■ Work to be completed
Go through the listing and transcribe each line exactly.

■ Data extract
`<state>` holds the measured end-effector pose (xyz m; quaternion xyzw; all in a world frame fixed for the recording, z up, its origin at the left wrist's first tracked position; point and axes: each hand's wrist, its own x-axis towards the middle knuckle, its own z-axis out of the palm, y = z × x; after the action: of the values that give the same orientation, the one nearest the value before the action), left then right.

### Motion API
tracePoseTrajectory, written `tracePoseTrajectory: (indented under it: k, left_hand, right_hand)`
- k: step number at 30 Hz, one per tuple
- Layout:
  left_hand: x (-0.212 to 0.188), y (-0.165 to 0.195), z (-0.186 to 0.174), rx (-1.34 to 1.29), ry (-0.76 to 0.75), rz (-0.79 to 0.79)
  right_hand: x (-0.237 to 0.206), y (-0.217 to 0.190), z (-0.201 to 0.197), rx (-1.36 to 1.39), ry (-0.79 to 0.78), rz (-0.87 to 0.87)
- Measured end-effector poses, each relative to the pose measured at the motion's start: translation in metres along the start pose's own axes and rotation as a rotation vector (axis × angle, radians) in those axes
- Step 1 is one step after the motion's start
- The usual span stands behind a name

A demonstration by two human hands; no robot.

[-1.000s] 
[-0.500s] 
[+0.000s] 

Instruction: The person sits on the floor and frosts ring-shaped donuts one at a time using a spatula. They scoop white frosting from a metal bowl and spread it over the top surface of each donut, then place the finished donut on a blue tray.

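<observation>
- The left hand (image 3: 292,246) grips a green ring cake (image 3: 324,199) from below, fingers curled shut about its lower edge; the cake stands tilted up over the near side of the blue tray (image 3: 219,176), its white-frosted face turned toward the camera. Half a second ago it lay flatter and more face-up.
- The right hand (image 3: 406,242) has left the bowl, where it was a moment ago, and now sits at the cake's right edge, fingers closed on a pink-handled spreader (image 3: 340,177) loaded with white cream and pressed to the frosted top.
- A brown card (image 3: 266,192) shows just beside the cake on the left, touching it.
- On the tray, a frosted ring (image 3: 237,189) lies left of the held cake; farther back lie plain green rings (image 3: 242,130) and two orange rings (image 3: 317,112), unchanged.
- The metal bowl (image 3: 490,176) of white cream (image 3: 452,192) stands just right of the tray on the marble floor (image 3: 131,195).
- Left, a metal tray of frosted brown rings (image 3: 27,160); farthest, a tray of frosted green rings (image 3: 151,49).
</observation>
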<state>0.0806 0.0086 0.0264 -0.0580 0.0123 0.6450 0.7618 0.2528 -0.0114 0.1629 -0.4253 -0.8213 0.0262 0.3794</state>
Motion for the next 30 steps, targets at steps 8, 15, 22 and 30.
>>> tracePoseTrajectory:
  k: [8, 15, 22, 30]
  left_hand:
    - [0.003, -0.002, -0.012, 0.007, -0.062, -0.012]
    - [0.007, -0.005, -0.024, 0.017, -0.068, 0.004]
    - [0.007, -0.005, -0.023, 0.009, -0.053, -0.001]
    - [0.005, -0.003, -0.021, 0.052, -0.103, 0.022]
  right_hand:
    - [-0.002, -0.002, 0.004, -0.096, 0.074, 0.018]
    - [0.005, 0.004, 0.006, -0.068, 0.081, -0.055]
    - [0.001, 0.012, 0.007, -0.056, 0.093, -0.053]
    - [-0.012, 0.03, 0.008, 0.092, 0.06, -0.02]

■ Answer
`<state>` holds the measured end-effector pose (xyz m; quaternion xyzw; all in a world frame fixed for the recording, z up, its origin at the left wrist's first tracked position; point and axes: each hand's wrist, its own x-axis towards the middle knuckle, its own z-axis out of the palm, y = z × x; after the action: of the values that give the same orientation, the one nearest the value before the action), left then right.

### Motion API
tracePoseTrajectory, written `tracePoseTrajectory: (indented under it: k, left_hand, right_hand)`
- k: step number at 30 Hz, one per tuple
- Layout:
  left_hand: x (-0.212 to 0.188), y (-0.165 to 0.195), z (-0.186 to 0.174), rx (-1.34 to 1.29), ry (-0.76 to 0.75), rz (-0.79 to 0.79)
  right_hand: x (-0.237 to 0.206), y (-0.217 to 0.190), z (-0.201 to 0.197), rx (-1.36 to 1.39), ry (-0.79 to 0.78), rz (-0.87 to 0.87)
- Measured end-effector poses, each relative to the pose measured at the motion's start: translation in metres along the start pose's own axes and rotation as a rotation vector (axis × angle, radians) in those axes
- Step 1 is one step after the motion's start
- The usual span stands behind a name

A demonstration by two human hands; no robot.

[-1.000s] 
[-0.500s] 
[+0.000s] 

Instruction: The person sits on the floor and frosts ring-shaped donuts one at a time using a spatula. They scoop white frosting from a metal bowl and spread it over the top surface of each donut, then place the finished donut on a blue tray.

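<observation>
- The left hand (image 3: 292,246) grips a green ring cake (image 3: 324,199) from below, fingers curled shut about its lower edge; the cake stands tilted up over the near side of the blue tray (image 3: 219,176), its white-frosted face turned toward the camera. Half a second ago it lay flatter and more face-up.
- The right hand (image 3: 406,242) has left the bowl, where it was a moment ago, and now sits at the cake's right edge, fingers closed on a pink-handled spreader (image 3: 340,177) loaded with white cream and pressed to the frosted top.
- A brown card (image 3: 266,192) shows just beside the cake on the left, touching it.
- On the tray, a frosted ring (image 3: 237,189) lies left of the held cake; farther back lie plain green rings (image 3: 242,130) and two orange rings (image 3: 317,112), unchanged.
- The metal bowl (image 3: 490,176) of white cream (image 3: 452,192) stands just right of the tray on the marble floor (image 3: 131,195).
- Left, a metal tray of frosted brown rings (image 3: 27,160); farthest, a tray of frosted green rings (image 3: 151,49).
</observation>
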<state>0.0806 0.0086 0.0264 -0.0580 0.0123 0.6450 0.7618 0.2528 -0.0114 0.1629 -0.4253 -0.8213 0.0262 0.3794</state>
Motion for the next 30 steps, targets at steps 8, 15, 22 and 30.
>>> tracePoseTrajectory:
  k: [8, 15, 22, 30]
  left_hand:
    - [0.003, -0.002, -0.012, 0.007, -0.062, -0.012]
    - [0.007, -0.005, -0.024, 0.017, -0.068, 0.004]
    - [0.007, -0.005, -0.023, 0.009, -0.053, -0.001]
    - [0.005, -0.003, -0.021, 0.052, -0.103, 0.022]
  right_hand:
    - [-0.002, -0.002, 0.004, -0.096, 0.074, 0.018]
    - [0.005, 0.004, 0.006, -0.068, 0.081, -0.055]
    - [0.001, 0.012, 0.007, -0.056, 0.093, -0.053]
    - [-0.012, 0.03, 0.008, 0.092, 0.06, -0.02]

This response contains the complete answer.